Some Still Struggling to Afford Affordable Care

April 23, 2014

David Ponce, who works at a veterainary hospital, wonders if his health plan, purchased on California’s exchange, will remain affordable. Photo: Pamela K. Johnson/CHR.

David Ponce, who works at a veterainary hospital in Long Beach, wonders if his health plan, purchased on California’s exchange, will remain affordable. Photo: Pamela K. Johnson/CHR.

By Pamela K. Johnson

Chanee Houston has decided to take her chances. As the open enrollment period for health insurance under Covered California closed this month, the 26-year-old remained uninsured.

The Irvine resident had considered purchasing a plan through the state’s marketplace, “but even with the financial aid they give you, it’s still kind of expensive,” she said. “I can’t spend $100 a month right now.”

More than 1.4 million people enrolled in a Covered California plan before the April 15 deadline, but some residents, such as Houston, feel that the Affordable Care Act still doesn’t provide them with affordable options. Others have signed up for health plans but wonder whether they’ll be able to pay the premiums or the out-of-pocket expenses associated with seeing a doctor.

Houston’s mother, Aileen Marshall, expressed worry for her daughter, who went to the emergency room fearing that she was having a heart attack six months ago. Houston was diagnosed with pleural effusion, a painful condition that led to excess fluid around her lungs and made it hard to breathe.

Marshall wanted her daughter to sign up for a Covered California plan to at least cover her until her new employer’s insurance kicks in sometime in May. “I would say look into it, but she feels like I’m telling her what to do,” Marshall said, as she got her hair styled at Twist N Shout salon in Long Beach earlier this month.

Covered but for how long?

Her hairstylist, Betty “BJ” Brandly, eagerly sign up for one of the plans. Before she enrolled a couple of months ago, she was among the cash-strapped Californians who went without insurance.

Over the last few years, Brandly used a roundabout way to access health care: She said she would go to a local research hospital and sign up for a study. Then, as a part of the evaluation process, doctors would give her a full physical before they told her what she already knew: She didn’t qualify.

They “would be doing a study, say, on arthritis,” Brandly said. “I got blood exams, my sugar levels, my cholesterol checked… It was better than going to (low-cost) clinics, where you often have to stand in a line that stretches around the block, feeling like a piece of meat.”

Before the economic recession hit, she had a regular physician, but as business slowed, “I cut back on things, and insurance was the first to go,” said Brandly, who owns the hair salon and is in her 50s. “I joined the gym instead; preventative care goes along way.”

She enrolled in Covered California early but has yet to see a doctor. She tried to get glasses recently, and was disappointed that her plan only knocked 10 percent off the full price. Having insurance does, however, contribute to her peace of mind, she said.

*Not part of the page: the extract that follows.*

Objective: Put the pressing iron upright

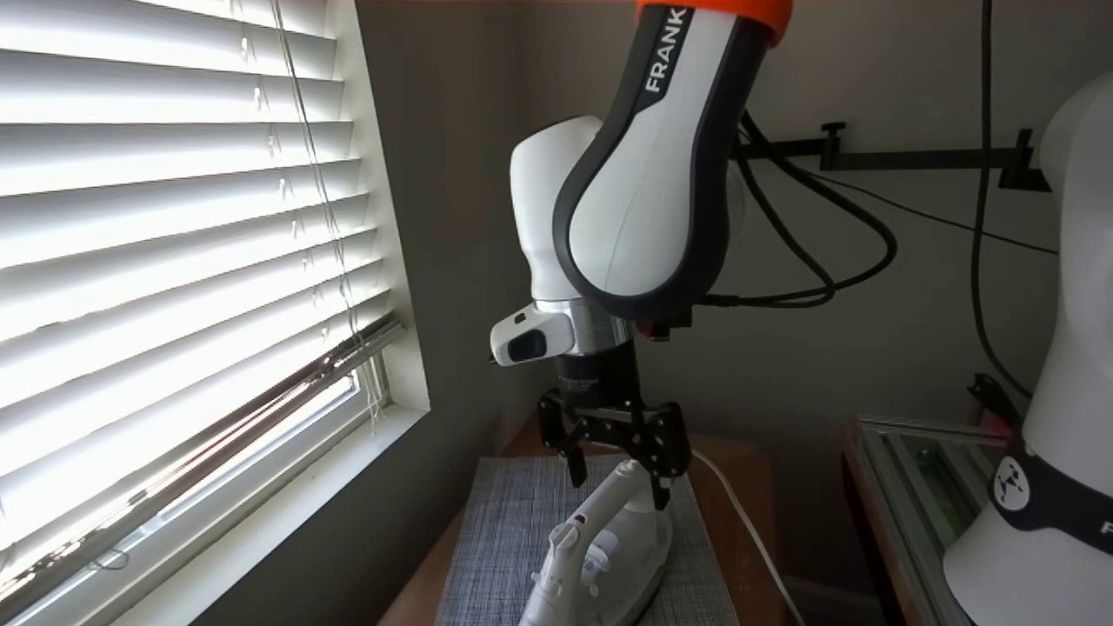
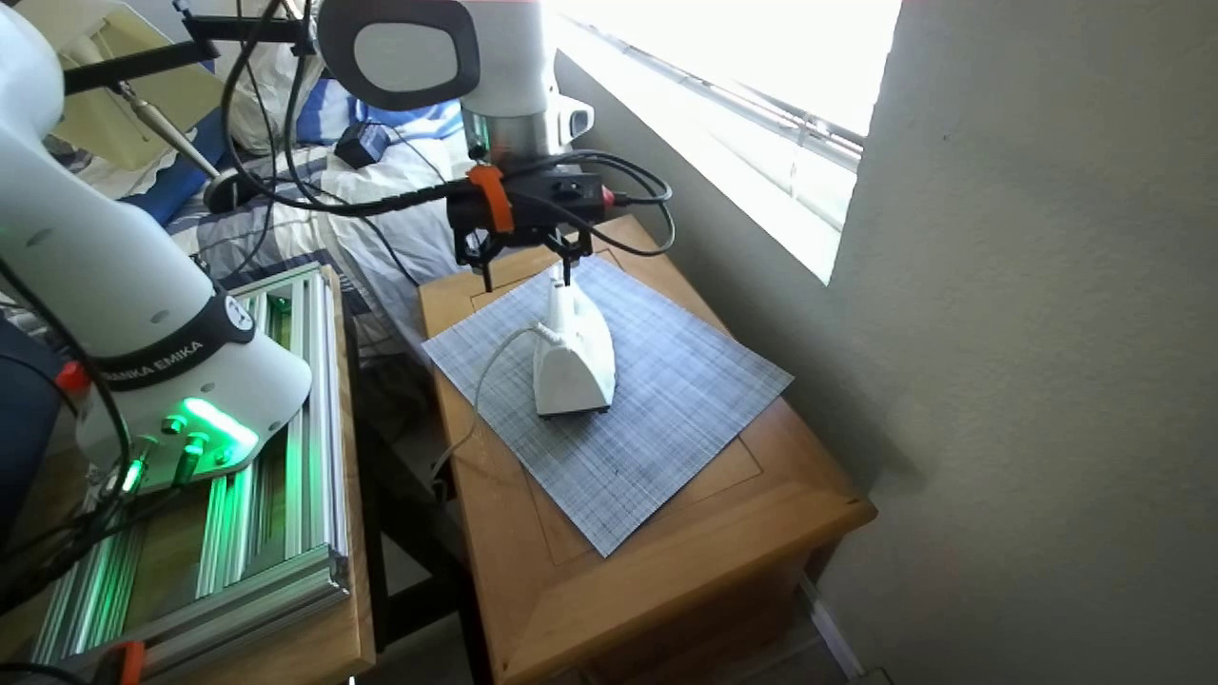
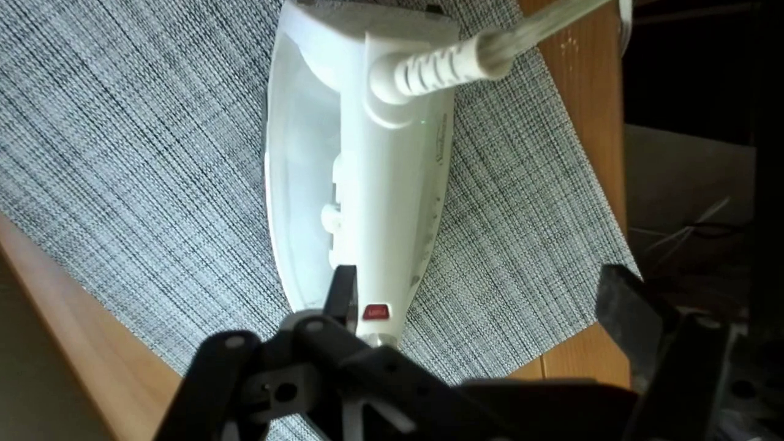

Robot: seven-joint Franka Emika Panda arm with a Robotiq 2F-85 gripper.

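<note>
The white pressing iron (image 1: 565,561) lies flat on its dark soleplate on a grey woven mat (image 2: 676,371). In an exterior view its heel (image 2: 574,376) faces the camera. In the wrist view the iron's handle (image 3: 392,171) runs down the picture, with a red mark near its lower end. The white cord (image 3: 554,23) leaves the heel and hangs off the table side. My gripper (image 3: 479,294) is open at the handle's front end, its fingers wide apart. In the wrist view one finger is close beside the handle; the other is over the mat's edge. I cannot tell whether the near finger touches.
The mat lies on a wooden table (image 2: 799,495) beside a wall and a window with blinds (image 1: 174,217). The robot's base stands on an aluminium frame (image 2: 319,409) beside the table. A bed (image 2: 381,219) is behind. Black cables (image 2: 381,205) hang from the arm.
</note>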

“If something were to happen (and I was uninsured), it would totally wipe me out. Now I sleep better at night.”

Brandly’s client, Melissa Hardaway, was a Covered California certified enrollment counselor. She estimates that she enrolled about 35 people in Covered California plans and another 75 people in Medi-Cal.

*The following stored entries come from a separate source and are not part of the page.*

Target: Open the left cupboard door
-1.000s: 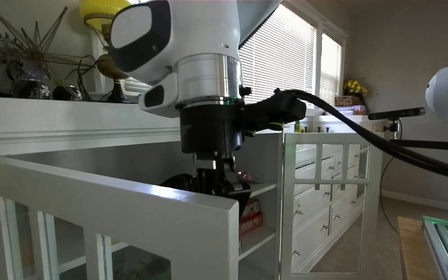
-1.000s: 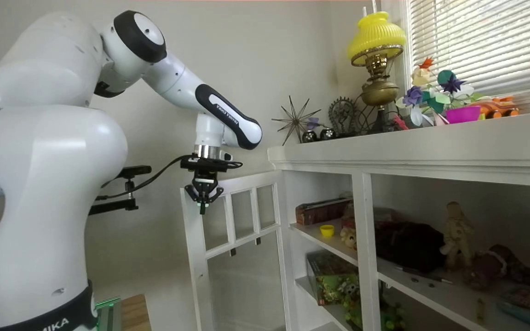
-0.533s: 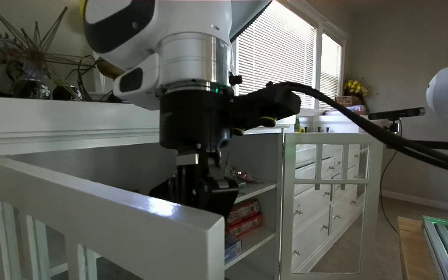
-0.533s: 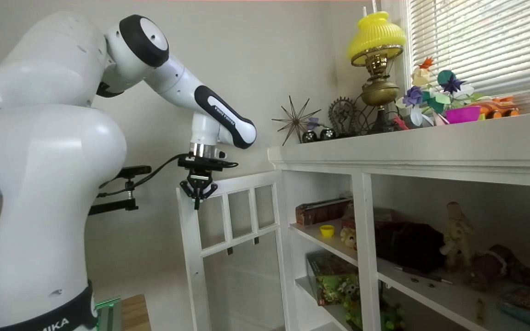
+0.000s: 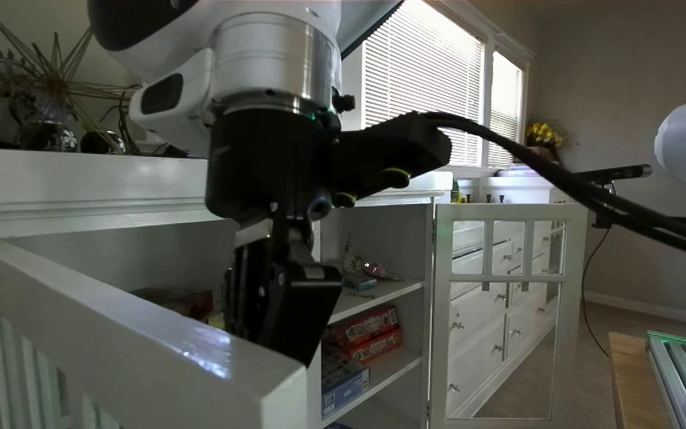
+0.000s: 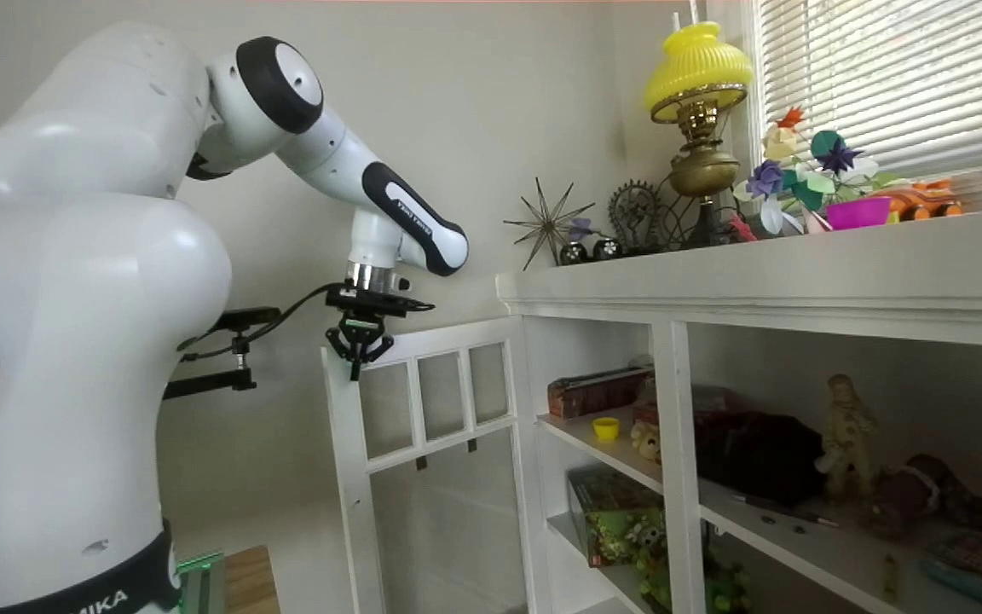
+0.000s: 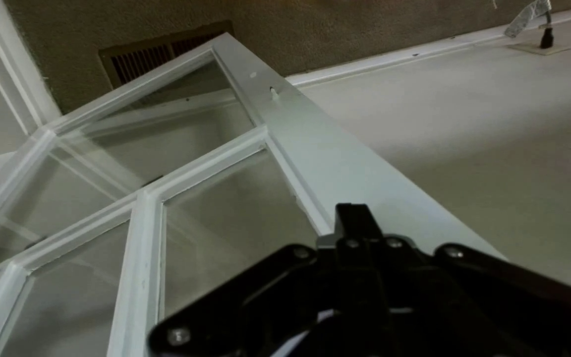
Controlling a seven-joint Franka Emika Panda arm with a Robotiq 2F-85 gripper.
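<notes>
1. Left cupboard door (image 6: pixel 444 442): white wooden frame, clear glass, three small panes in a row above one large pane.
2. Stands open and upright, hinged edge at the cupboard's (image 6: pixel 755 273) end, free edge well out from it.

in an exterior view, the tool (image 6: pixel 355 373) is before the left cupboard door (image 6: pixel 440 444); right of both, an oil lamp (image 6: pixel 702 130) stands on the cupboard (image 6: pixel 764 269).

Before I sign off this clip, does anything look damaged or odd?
On the left cupboard door in the wrist view, a small mark, perhaps a hole or screw, interrupts the white surface. I see nothing spilled or broken.
</notes>
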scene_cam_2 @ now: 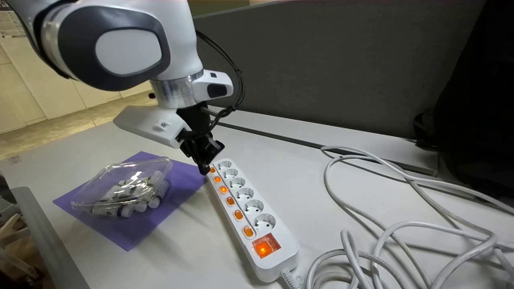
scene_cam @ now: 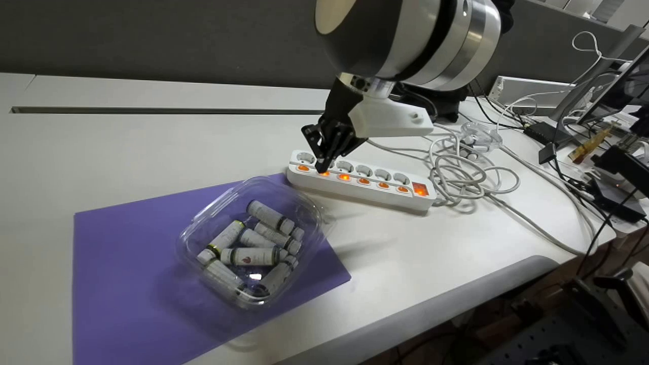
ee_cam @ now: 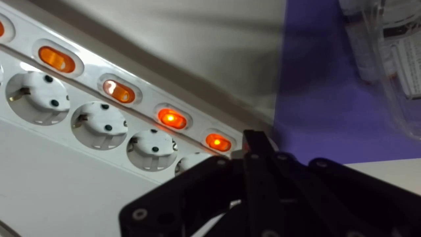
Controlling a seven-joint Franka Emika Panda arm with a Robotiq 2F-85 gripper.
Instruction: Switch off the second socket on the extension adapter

Single California adults with annual incomes below $15,856 qualify for Medi-Cal, the state’s low-income health program. Many middle-income adults above that threshold qualify for subsidies, but some still see the cost of insurance as prohibitive. Others, such as Brandly, have signed up for health plans but wonder whether the plans will be a good value for them or if premium rates will rise significantly next year, possibly making them unaffordable.

Confusion surrounds affordable plans

Hardaway helped Brandly, a second stylist in the salon, and a number of their clients decipher the enrollment process, which was confusing for many, she said.  One person she helped was undergoing chemotherapy for cancer, and was mistakenly told that she had to stop the therapy for six months because it was a result of a pre-existing condition. Hardaway intervened on her behalf, as Covered California plans allow for pre-existing conditions, straightened out the misunderstanding, and the woman resumed her cancer care.

David Ponce, an office manager at Beach Veterinary Hospital in Long Beach, also signed up for a Covered California plan with a pre-existing condition: asthma. He and his employer, who are on the same plan, chose it because their combined premiums were scheduled to rise. His portion would have gone up 15 to 20 percent to about $300.

So Ponce signed up for Covered California in the waning hours of March 31 — the state’s initial open-enrollment deadline, which was later extended to April 15.

He got a new insurance policy with a $150 monthly premium and became one of more than 400,000 Californians who signed up for the coverage in March, the highest single month of enrollment, according Covered California statistics.

Ponce, 36, who sees a doctor every few months to manage his asthma, said he’s grateful he found affordable insurance, and he hopes it will stay that way.

“I think it’s important to get care,” he said.  “You need the basics in life: You want a roof over your head, water and food, and health care, so you’re not scared of dying because you’re poor. That’s a horrible way to live, and I’ve lived like that for years.”